Turns out, he has blue socks, he has green socks, even red socks, but black…? Not on this fine afternoon.

You rummage through your drawer and pull out your black socks.

“Here, this will work,” you assure your seven-year-old, with her teensy, made-for-Cinderella’s-glass-slippers feet.

“They’re too big,” she whines.

“No one will notice,” you smile, shushing her and your mom-guilt with a single, practiced swipe.

So, off she goes in her perfect little costume. Her black socks flopping along, like flippers on an uncoordinated penguin.

To dress up or dress down, that is the question

Now that you’ve got her costume squared away, the “what should I wear?” game begins. You don’t want to look like the school performance is the main event on your social calendar (although, really, who are you kidding?). You also don’t want to look like the organic-granola-and-chia-seeds mom who rolled out of bed with the entrenched belief that flip flops work perfectly for every occasion.
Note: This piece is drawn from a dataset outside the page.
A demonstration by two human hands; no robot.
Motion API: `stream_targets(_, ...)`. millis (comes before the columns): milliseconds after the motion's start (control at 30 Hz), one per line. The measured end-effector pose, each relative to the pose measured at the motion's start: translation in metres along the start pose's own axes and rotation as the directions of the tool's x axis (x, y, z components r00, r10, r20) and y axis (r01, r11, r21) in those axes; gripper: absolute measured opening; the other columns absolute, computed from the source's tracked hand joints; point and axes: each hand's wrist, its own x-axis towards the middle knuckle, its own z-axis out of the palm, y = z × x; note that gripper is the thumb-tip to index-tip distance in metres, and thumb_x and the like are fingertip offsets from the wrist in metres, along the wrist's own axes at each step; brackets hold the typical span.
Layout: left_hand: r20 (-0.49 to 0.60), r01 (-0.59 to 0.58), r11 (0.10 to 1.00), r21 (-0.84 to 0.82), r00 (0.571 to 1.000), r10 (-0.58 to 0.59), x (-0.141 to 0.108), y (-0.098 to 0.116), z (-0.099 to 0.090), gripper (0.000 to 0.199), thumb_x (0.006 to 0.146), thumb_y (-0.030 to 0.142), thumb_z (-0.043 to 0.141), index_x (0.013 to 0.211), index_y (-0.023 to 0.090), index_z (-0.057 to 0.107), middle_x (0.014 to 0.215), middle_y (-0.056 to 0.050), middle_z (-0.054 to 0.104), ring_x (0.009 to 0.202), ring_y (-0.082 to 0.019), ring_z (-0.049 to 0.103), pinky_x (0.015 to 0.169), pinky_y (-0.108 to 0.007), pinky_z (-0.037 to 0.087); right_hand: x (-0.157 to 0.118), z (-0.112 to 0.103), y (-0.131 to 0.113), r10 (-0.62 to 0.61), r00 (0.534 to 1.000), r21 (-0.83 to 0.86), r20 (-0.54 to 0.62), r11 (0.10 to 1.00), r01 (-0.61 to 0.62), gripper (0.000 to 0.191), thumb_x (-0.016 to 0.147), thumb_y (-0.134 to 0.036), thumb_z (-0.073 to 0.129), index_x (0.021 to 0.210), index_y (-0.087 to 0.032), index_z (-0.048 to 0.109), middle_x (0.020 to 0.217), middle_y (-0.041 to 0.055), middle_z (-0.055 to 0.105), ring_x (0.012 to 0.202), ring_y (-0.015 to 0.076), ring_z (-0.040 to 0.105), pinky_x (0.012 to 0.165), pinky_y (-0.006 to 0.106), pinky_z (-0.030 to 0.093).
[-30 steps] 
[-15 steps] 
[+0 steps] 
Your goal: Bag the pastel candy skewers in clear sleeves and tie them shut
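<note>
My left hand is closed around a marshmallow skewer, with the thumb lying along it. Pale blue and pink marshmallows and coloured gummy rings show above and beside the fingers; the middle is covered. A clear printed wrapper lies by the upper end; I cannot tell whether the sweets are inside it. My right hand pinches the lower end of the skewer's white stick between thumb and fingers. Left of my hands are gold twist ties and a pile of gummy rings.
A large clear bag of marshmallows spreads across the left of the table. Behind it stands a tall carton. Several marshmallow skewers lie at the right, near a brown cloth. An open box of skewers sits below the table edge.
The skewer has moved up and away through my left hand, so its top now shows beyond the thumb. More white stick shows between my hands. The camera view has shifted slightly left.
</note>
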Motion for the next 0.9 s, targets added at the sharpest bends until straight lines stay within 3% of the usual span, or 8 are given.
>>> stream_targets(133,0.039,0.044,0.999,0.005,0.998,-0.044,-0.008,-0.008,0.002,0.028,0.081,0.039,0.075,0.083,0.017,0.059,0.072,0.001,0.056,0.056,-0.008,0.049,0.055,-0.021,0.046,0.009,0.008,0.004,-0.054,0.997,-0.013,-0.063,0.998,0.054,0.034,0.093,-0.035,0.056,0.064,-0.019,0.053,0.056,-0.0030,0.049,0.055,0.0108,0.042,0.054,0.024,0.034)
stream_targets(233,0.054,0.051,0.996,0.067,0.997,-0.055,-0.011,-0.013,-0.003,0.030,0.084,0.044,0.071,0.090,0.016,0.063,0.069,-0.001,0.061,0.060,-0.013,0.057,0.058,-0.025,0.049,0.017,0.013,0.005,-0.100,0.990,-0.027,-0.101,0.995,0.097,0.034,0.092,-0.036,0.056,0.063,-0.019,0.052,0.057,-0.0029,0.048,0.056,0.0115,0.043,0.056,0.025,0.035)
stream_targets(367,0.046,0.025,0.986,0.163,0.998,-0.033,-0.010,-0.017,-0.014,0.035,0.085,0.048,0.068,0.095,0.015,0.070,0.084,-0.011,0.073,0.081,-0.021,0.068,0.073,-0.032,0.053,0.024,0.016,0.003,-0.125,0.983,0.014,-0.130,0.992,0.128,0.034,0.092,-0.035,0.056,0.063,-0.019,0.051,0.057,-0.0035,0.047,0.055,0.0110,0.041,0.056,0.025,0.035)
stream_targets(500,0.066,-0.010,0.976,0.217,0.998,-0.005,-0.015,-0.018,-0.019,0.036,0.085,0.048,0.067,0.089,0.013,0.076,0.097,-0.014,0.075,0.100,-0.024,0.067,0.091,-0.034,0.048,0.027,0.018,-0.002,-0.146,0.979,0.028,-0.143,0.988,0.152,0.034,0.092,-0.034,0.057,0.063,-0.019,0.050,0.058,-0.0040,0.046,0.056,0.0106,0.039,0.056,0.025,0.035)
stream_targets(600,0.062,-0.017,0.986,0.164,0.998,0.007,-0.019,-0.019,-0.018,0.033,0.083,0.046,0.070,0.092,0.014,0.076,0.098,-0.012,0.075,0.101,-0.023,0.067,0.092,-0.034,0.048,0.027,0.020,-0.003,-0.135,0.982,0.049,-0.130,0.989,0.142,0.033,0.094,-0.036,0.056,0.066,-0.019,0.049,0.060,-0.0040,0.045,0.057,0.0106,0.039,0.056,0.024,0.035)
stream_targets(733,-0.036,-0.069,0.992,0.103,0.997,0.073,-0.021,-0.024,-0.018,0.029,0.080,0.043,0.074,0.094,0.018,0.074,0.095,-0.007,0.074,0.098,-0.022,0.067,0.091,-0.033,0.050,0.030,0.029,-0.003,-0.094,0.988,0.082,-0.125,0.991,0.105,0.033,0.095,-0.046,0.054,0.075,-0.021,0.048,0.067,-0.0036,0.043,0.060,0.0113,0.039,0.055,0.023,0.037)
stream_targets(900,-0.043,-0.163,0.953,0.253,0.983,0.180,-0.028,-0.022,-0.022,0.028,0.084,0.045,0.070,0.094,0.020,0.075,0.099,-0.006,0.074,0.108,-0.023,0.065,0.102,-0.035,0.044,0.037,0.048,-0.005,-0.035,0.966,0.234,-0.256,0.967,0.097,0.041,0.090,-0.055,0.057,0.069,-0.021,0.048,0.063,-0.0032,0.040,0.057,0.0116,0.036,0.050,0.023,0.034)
Begin Operation Clothes Avalanche: the mission where discarded heap of clothes on the bed grows disturbingly tall and you still have nothing to wear. Too tight, too old, too last year, too… Times up, this will do. You’ll wear your pointy stilettos to make up for it. But then you remember the dreadful parking situation from last year. Nix the heels.

The name game

You’ve seen them at drop off and you’ve labelled them in your head: the she’s-got-it-together mom, the bouncy-ponytail-off-to-the-gym mom, the I’m-taking-Bill-Gates-down mom. But their names?  On the flip side, they have no clue what your name is either. It’s a level playing field. This is the once a year, “Oh, my son mentions your daughter ALL THE TIME” event. Smile a lot, wave from afar, and settle down to watch your child. Or the sliver of a person you think is your child, in the jumble of eager elementary school faces lined up like a bleacher full of dominoes.

The inevitable jinx

You hold your breath. It’s your baby’s time to shine. She’s been singing this in her sleep. Of course, at the precise moment she steps up to the mic it emits one of those ear-piercing squeaks that makes you want to run and take cover in a bomb shelter. If it isn’t the mic, it’s a prop, a person, absolutely anything to jinx her Kelly Clarkson moment – the sombrero that swallows up her face, the tree branch that knocks her off her pedestal, the class clown who decides to distract the entire audience with a Macarena routine just as she begins singing.

Capture the moment. Not.

The hat fits, the mic works, and the stars finally seem to align. You have the SLR aimed to capture this moment for posterity. That’s when the family of eight in front of you decides that your kid’s solo is the perfect moment to make a polite exit. You now have the perfect footage of varying sizes of derriere. Not that you mind or anything. Although it might be in their best interest to enroll in a witness protection program deep in sub-Saharan Africa.

Your child is done now. You tell that she really knocked it out of the park. The rest you’ll save for the car because it’s that time of the annual school tradition: the parking lot battle. It’s the time when parents who just wept over a It’s a Small World rendition silently cuss each other out, while waving goodbye. Until next year then!